|
Research
My research sits at the intersection of control, optimization, and machine learning. I develop principled decision-making frameworks for Physical AI systems, aiming to bridge the gap between rigorous theoretical guarantees and high-performance adaptive intelligence. By addressing the fundamental trade-offs between efficiency, safety, and generalizability, my work seeks to empower autonomous systems—including robotics, autonomous vehicles, and large-scale mobility networks—to operate reliably in complex, uncertain, and dynamic environments.
Research Directions
Reinforcement Learning
|
This line of research explores the theoretical and algorithmic foundations of offline and safe multi-agent reinforcement learning (MARL).

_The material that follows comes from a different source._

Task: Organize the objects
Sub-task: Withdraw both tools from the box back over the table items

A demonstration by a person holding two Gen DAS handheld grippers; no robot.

Objective: Enabling reliable policy learning from static datasets with formal guarantees on safety and robustness.
Approach: Integrating Bayesian inference and uncertainty quantification to bridge the gap between reinforcement learning, optimization, and statistical decision theory.
|
World Foundation Models
|
I investigate the synergy between world models and RL for scalable decision-making under uncertainty.
Focus: Developing foundation-level models trained on multimodal data to simulate latent dynamics of agents and environments.
Goal: Combining generative modeling with model-based planning to create systems that generalize across diverse domains and complex tasks.
|
Dynamic Programming & Optimal Control
|
I advance the analytical foundations of dynamic programming and network optimization for multi-agent systems.
Focus: Studying structural properties, stability, and coordination across temporal and spatial scales.
Impact: Applications include intelligent transportation networks, distributed control, and the optimization of autonomous fleets.
|
Bandit Algorithms & Online Learning
|
This area focuses on adaptive decision-making within contextual bandits and streaming data environments.
Focus: Designing algorithms that efficiently balance exploration and exploitation.
Rigour: Supported by non-asymptotic and regret analyses to provide theoretical guarantees for high-dimensional sequential decision problems.
|
|